A bill requiring North Carolina educators to teach that abortions are linked to subsequent premature births won initial Senate approval Thursday.
The amended version of the bill now mentions other factors associated with premature births, at the suggestion of Democrats who questioned the scientific consensus around the abortion link. The bill generated heated debate between health experts and lawmakers at an earlier committee meeting. It won committee approval in a close voice vote that Democrats tried to contest.
The bill requires those in grades seven and higher to learn about the risk factors associated with premature birth. The bill originally made specific reference only to abortion but now includes smoking, alcohol consumption, drug use and inadequate prenatal care. Infants born prematurely face greater risks of developmental impediments and death.

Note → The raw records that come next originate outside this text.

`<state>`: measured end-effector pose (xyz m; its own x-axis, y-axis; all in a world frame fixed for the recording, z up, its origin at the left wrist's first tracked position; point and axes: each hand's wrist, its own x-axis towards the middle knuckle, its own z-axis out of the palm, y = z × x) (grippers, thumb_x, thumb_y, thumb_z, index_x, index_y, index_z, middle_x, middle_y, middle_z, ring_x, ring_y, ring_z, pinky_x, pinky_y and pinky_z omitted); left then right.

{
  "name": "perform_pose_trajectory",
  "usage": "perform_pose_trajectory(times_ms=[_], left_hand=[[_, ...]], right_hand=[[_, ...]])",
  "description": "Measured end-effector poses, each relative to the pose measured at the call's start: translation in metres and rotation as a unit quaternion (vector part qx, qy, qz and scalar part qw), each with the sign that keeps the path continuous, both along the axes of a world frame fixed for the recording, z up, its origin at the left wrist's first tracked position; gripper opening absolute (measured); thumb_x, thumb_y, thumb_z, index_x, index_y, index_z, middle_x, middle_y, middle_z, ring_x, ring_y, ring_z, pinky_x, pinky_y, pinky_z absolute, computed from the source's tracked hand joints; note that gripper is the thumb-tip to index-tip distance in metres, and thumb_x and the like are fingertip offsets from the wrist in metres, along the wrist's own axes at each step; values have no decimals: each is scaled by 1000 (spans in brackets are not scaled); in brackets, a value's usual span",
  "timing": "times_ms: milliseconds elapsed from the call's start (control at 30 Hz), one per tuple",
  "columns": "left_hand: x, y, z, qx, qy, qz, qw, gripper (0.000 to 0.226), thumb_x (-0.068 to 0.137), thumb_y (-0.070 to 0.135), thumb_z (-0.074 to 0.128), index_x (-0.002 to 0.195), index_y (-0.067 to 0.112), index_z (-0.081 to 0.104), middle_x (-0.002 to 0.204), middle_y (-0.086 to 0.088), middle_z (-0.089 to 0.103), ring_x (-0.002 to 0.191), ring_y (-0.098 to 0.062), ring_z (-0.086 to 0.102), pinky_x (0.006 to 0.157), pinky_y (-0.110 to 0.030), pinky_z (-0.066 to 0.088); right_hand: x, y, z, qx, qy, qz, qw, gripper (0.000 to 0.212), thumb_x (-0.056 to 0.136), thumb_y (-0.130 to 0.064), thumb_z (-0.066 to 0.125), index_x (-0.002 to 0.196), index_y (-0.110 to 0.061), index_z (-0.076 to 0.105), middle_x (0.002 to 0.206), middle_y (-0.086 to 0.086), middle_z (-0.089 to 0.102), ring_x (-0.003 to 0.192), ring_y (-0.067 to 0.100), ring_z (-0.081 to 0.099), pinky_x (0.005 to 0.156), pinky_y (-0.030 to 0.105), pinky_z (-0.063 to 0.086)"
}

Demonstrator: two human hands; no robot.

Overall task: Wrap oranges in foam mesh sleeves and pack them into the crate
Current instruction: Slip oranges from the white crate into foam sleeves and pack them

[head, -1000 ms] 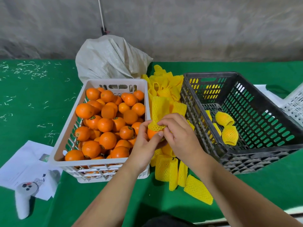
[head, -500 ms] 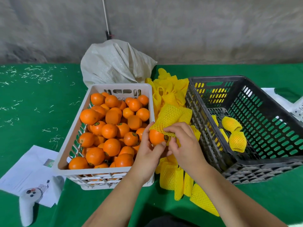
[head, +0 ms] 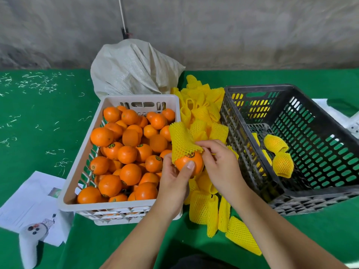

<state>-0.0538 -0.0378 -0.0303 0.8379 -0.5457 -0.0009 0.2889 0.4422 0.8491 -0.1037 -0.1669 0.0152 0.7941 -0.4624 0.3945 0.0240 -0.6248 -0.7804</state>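
A rough grey wall (head: 213,30) backs a desk (head: 38,117) covered in green cloth, its far left strewn with pale shavings. A black crate (head: 318,105) sits on the right of the desk, with a few wrapped oranges (head: 282,165) lying on its floor. A white crate (head: 81,158) stands left of centre, heaped with bare oranges (head: 128,152), and a pale woven sack (head: 134,66) slumps behind it. Between the two crates runs a pile of yellow foam mesh sleeves (head: 204,113), spilling toward the near edge. White papers (head: 29,202) and a white controller (head: 29,247) lie at the near left. Above the gap between the crates, the left hand (head: 174,183) grips an orange (head: 189,163) from below, thumb pressed on its front. A foam sleeve (head: 181,140) caps the top of that orange and stands up from it, and the right hand (head: 219,166) pinches the sleeve's lower edge at the fruit's right side.
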Motion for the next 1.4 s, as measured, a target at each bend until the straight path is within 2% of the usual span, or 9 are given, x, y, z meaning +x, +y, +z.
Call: perform_pose_trajectory(times_ms=[100,200,300,433,533,700,1167,1300,1400], left_hand=[[0,2,0,-4,-7,-10,1000,56,94,33,73,144,18,52,93,-16,62,68,-28,53,56,-16,53],[1,3,3,-30,-3,-16,999,67,95,33,76,153,22,45,130,-31,58,98,-57,55,75,-21,59],[1,2,4,-35,-36,-27,998,71,94,40,77,156,24,44,149,-16,57,133,-41,57,93,-28,56],[2,5,0,-19,-35,-39,998,66,96,45,73,154,26,47,127,-31,58,95,-74,34,60,-35,60],[1,7,4,-17,-36,-45,998,70,92,50,75,152,26,49,125,-30,59,86,-56,54,72,-16,57],[0,7,6,2,-72,-33,997,65,95,42,72,153,22,48,143,-10,62,126,-27,62,97,-30,54],[0,7,-9,22,-102,-33,994,75,98,30,74,161,30,33,137,-12,65,125,-32,62,109,-50,48],[2,7,-13,48,-104,-38,993,77,97,23,77,159,42,35,80,-17,52,79,-33,47,88,-54,46],[-2,2,-13,72,-132,-5,989,66,94,33,80,151,32,47,109,-15,70,101,-28,66,92,-49,55]], right_hand=[[-2,-9,2,56,16,61,996,27,100,-9,56,115,-22,74,114,-13,66,112,6,63,93,22,50],[-5,-16,4,91,14,89,992,24,101,-15,58,116,-22,74,115,-12,67,113,12,64,94,25,51],[-7,-17,4,50,1,63,997,19,100,-17,60,112,-21,74,111,-12,67,107,13,65,90,27,52],[-10,-12,10,126,35,117,985,23,87,-39,72,110,-33,70,110,-17,65,106,6,63,86,19,51],[-12,-19,15,-31,37,99,994,24,94,-36,66,112,-22,73,109,-10,67,101,8,64,87,28,53],[-15,-31,5,-301,-27,40,952,13,92,-9,68,104,-6,72,101,6,68,97,28,63,87,39,52],[-31,22,-23,-65,-64,-40,995,20,91,-13,56,109,-5,58,114,-2,47,106,11,50,88,20,45],[-29,-1,-8,-102,-26,-24,994,25,94,0,58,118,-6,61,117,3,55,105,9,52,88,20,44],[-30,-4,3,-121,-28,-29,992,24,92,3,58,113,-7,65,111,1,57,94,7,53,79,22,46]])
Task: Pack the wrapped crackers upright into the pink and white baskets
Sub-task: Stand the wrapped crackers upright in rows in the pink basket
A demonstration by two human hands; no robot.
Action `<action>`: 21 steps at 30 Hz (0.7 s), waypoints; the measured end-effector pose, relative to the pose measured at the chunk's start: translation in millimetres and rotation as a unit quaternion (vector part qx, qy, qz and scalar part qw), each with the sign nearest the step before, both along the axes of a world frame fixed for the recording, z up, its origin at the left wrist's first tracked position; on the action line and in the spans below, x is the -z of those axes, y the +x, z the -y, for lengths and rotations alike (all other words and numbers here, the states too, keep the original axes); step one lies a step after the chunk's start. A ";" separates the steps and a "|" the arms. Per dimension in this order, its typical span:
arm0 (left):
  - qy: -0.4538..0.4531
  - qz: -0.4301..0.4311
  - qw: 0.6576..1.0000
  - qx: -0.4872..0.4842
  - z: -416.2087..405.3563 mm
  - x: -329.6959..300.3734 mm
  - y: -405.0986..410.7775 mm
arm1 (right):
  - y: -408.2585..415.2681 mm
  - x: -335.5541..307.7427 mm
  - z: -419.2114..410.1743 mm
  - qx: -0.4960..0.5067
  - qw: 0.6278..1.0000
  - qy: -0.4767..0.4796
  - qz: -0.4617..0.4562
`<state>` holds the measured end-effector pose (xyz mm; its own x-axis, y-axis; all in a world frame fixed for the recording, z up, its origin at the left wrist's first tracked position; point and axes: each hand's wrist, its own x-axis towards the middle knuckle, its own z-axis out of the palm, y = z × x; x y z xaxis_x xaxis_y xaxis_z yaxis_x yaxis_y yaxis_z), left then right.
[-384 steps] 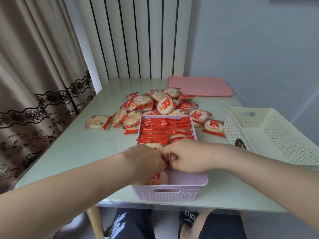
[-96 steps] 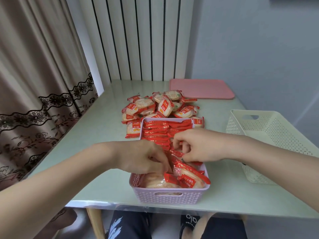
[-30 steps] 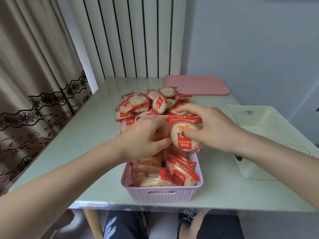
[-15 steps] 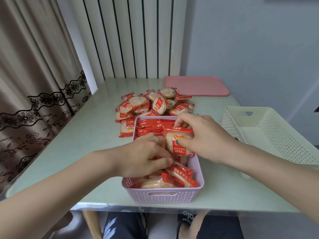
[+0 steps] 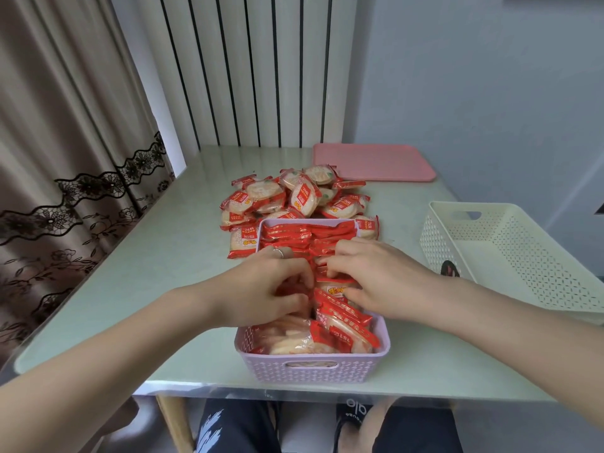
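The pink basket (image 5: 310, 371) stands at the table's near edge, packed with red-and-clear wrapped crackers (image 5: 307, 233) standing upright at its far end and leaning ones (image 5: 343, 325) at its near end. Both hands are down in its middle. My left hand (image 5: 271, 289) curls its fingers around crackers in the left row. My right hand (image 5: 372, 279) presses a cracker (image 5: 336, 291) into the right row, fingers closed on it. A loose pile of crackers (image 5: 294, 197) lies just beyond the basket. The white basket (image 5: 510, 256) sits to the right with no crackers in it.
A pink tray (image 5: 372, 165) lies flat at the table's far right. A curtain hangs at the left, a ribbed white panel stands behind the table, and a grey wall is at the right. My knees show below the near table edge.
My right hand brought a cracker from above the pile down into the pink basket's right row. My left hand stayed in the basket, steadying the left row. The loose pile has shrunk.
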<state>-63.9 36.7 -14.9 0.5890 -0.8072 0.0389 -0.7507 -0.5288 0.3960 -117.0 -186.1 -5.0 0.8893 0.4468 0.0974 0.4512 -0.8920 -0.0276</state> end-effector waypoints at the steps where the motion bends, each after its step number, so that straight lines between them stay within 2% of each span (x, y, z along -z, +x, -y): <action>1: 0.004 0.006 1.000 -0.001 2.0 0.6 -0.9 | 0.3 -0.7 -0.4 -0.002 1.000 -0.004 -0.010; 5: 0.000 0.016 1.000 -0.003 8.5 -1.9 -2.8 | 1.1 -13.7 1.9 0.011 0.998 -0.007 -0.054; 9: -0.019 0.051 0.999 0.000 10.8 -1.9 -1.0 | -12.0 -43.5 1.3 0.060 0.983 0.146 -0.097; 10: -0.032 0.055 0.998 -0.006 12.1 -2.4 -1.0 | -17.8 -48.2 -1.3 0.065 0.978 0.156 -0.124; 14: -0.039 0.058 0.998 0.004 20.1 -3.6 -1.5 | -33.1 -43.0 -11.5 0.047 0.971 0.070 -0.226; 21: -0.027 0.048 0.998 0.000 21.3 -3.3 0.3 | -27.5 -35.6 -12.9 0.045 0.962 0.074 -0.258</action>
<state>-63.6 15.4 -11.6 0.5799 -0.8029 0.1382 -0.7869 -0.5080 0.3505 -144.5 -173.2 30.6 0.8711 0.3802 -0.3109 0.2640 -0.8963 -0.3564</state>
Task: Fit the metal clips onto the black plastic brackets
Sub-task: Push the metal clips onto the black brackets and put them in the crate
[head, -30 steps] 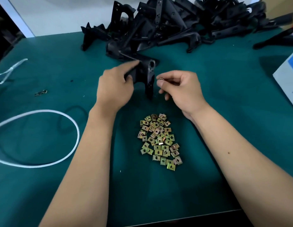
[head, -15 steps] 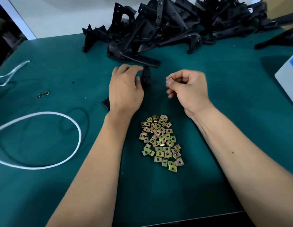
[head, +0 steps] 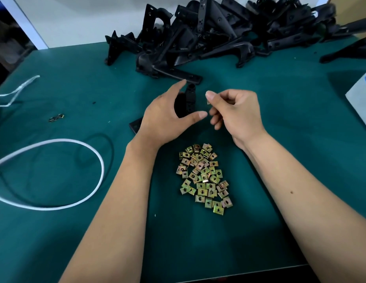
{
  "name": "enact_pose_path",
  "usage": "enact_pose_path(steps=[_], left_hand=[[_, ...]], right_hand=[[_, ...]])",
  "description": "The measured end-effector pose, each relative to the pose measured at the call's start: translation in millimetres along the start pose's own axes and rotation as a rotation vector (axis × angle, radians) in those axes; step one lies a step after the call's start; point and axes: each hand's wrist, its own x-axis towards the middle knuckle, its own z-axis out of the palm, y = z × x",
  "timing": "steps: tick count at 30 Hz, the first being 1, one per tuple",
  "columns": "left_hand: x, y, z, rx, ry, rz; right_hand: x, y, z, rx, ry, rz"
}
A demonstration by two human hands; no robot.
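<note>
One black plastic bracket [head: 190, 100] stands on the green mat, its flat foot [head: 135, 125] sticking out to the left under my wrist. My left hand [head: 167, 117] arches over this bracket with fingers straight and thumb spread, palm against it. Just to the right, my right hand [head: 235, 113] pinches a small metal clip [head: 208, 102] between thumb and forefinger, a short gap from the bracket. A pile of several brass-coloured metal clips [head: 204, 176] lies on the mat between my forearms.
A big heap of black brackets [head: 219, 33] fills the back of the table. A white cable loop [head: 100, 164] and a white strap [head: 16, 90] lie at the left, with stray clips [head: 56, 117] nearby. A white box [head: 362, 99] sits at the right edge.
My left hand brought the bracket down from the heap's edge onto the mat and then spread its thumb. The right hand stayed close by, still pinching the clip.
</note>
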Motion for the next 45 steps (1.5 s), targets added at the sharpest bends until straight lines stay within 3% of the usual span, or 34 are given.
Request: enact_pose_path(steps=[9, 15, 29, 37, 45], left_hand=[[0, 3, 2, -0.005, 0.119, 0.096], [2, 6, 2, -0.049, 0.167, 0.169], [2, 11, 4, -0.019, 0.192, 0.129], [0, 8, 8, 0.019, 0.217, 0.147], [1, 9, 7, -0.04, 0.267, 0.138]], right_hand=[[2, -3, -3, 0.027, -0.174, 0.105], [-1, -7, -1, -0.055, -0.173, 0.066], [-9, -17, 7, 0.02, -0.08, 0.117], [-8, -20, 5, 0.003, -0.173, 0.124], [-9, -19, 9, 0.042, -0.145, 0.116]])
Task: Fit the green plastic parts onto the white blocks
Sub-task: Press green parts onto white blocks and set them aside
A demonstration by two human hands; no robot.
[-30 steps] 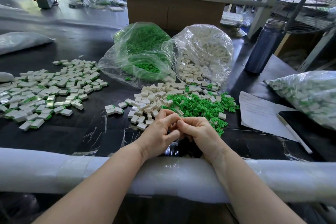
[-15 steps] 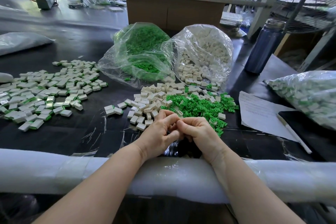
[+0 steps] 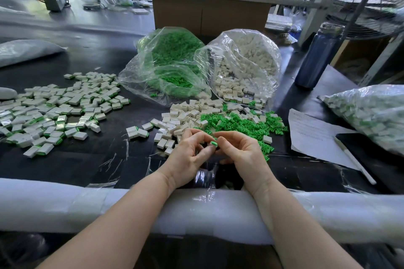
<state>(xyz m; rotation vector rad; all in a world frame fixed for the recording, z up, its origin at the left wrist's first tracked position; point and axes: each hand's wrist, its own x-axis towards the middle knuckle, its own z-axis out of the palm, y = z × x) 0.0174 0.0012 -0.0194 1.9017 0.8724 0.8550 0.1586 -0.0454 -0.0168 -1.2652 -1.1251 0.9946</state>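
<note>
With the left hand (image 3: 189,152) pinching the green part (image 3: 213,143) above the worktop (image 3: 91,159) and the right hand's (image 3: 239,152) grip curled, contents hidden, align squarely, then press evenly.

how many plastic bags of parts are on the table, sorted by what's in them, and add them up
Green parts only: 1, the green bag
White blocks only: 1, the white bag
White blocks with green showing: 1, the mixed bag on the right
Contents hidden: 1, the pale bag far left
Total: 4
</note>
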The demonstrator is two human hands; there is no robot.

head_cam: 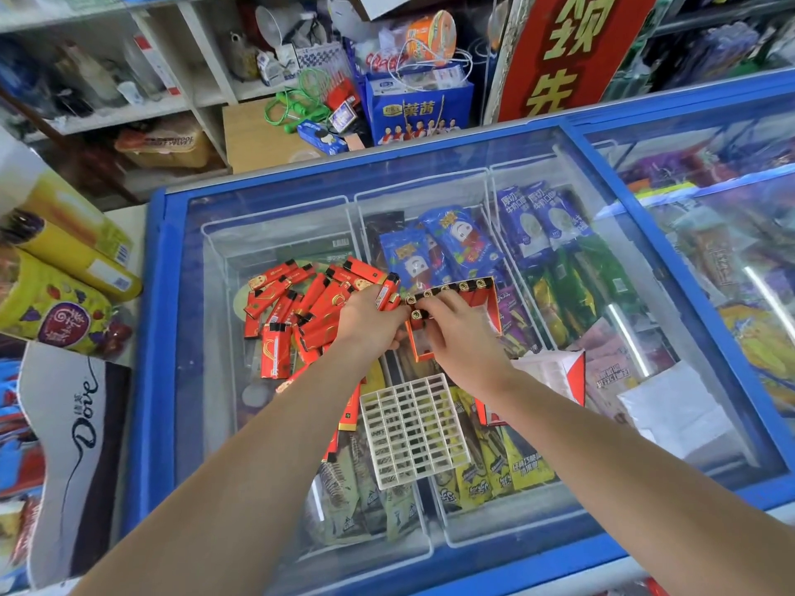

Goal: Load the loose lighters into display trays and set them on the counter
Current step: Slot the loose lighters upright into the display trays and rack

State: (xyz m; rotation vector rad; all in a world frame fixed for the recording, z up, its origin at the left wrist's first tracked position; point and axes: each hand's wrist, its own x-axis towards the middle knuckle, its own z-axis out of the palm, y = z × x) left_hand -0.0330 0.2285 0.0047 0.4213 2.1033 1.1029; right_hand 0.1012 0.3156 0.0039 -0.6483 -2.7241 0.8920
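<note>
Head view: the left hand grips a red lighter in curled fingers; the right hand pinches another lighter into the red tray. Loose lighters lie piled left on the glass tabletop. A white grid lies near.

Two bare forearms in frame, no sleeves visible up to frame edge. Left hand and right hand ungloved. No watch, rings, bracelets on wrists or fingers. Nails short, unpainted.

Blue glass-topped freezer; cluttered white shelves behind.
</note>
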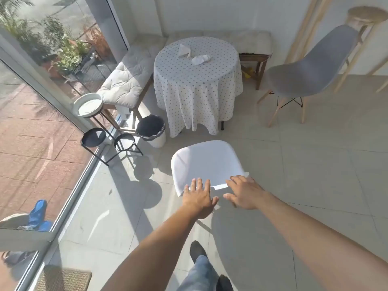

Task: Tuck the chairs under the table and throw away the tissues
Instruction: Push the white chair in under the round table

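Observation:
A white chair (206,161) stands on the tiles in front of me, its backrest top toward me. My left hand (198,199) hovers at the backrest's left end, fingers spread. My right hand (244,192) lies over its right end, fingers apart, holding nothing. Beyond it is a round table (197,89) under a dotted cloth. Two white tissues lie on top: a folded tissue (184,50) and a crumpled tissue (200,59). A grey chair (308,72) on wooden legs stands to the table's right, turned away from it.
A white bin with a black liner (151,131) stands left of the table's foot. Left of it are two black stands (93,137), a white dish on a stand (89,105) and a cushioned bench (128,80). A glass wall runs along the left. A wooden stool (366,16) stands far right.

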Motion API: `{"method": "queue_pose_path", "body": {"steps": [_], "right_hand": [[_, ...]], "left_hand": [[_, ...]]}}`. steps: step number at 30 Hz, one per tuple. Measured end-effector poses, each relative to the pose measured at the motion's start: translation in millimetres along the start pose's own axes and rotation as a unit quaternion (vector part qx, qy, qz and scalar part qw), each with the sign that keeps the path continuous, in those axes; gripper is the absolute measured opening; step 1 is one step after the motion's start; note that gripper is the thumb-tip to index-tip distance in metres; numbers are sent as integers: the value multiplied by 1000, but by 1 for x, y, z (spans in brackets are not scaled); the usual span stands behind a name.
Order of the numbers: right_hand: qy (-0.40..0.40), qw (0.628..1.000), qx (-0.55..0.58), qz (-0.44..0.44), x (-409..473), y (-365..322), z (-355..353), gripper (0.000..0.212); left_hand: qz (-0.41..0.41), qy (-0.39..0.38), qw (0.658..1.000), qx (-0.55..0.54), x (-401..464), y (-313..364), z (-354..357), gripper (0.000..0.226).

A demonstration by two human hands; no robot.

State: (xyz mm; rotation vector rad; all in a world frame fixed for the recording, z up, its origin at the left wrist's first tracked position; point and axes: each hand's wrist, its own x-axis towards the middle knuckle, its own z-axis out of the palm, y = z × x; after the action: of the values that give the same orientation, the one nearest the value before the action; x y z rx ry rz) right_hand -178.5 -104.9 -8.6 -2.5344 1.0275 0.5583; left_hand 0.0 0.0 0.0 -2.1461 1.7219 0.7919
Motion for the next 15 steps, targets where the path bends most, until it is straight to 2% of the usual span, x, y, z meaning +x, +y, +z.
{"method": "queue_pose_path", "body": {"steps": [7,12,15], "right_hand": [[12,998,-48,-33,32,8,14,55],[9,997,-71,-43,45,23,16,62],[35,994,-95,-45,48,27,20,70]], "left_hand": [[11,17,1000,19,29,9,12,53],[27,40,998,41,46,3,22,55],[36,75,995,53,53,0,31,57]]}}
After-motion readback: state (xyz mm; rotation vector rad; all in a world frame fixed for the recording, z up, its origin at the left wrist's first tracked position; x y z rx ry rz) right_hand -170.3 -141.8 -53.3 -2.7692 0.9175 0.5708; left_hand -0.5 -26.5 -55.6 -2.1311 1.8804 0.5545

Sen. Warren Daniel, R-Burke and the bill's lead sponsor, cited the conclusions of the North Carolina Child Fatality Task Force, which found in 2012 that more than 125 publications have linked abortion to premature birth. It also included analysis from the General Assembly's research staff that placed annual costs attributable to health complications from abortion-linked premature birth at $98 million.
"If there's a rationale for including the risks of smoking," Daniel said, then there's a justification for including abortion as well.
Democrats and expert opponents have cast doubt on that consensus, saying the World Health Organization, the Centers for Disease Control and Prevention, the American Academy of Pediatrics and other reputable groups don't support the science behind linking abortion to premature births. They argue the bill is an attempt to base curriculum on political ideology.
"I'm concerned about teaching the students what is our religion, philosophical beliefs, minority views, as some absolute scientific evidence," said Sen. Angela Bryant, D-Nash.
Bryant said she wanted to make sure the bill wouldn't stifle debate about the scientific validity of the risk factors. Daniel said the bill wouldn't preempt that debate.
"I don't see why there can't be a discussion about the scientific basis of that, and I think that might in fact be a valuable discussion," he said.
Sen. Ellie Kinnaird, D-Orange, objected to a final vote so she could fine-tune an amendment adding the health risks posed by elective cesarean-section and induced-labor births.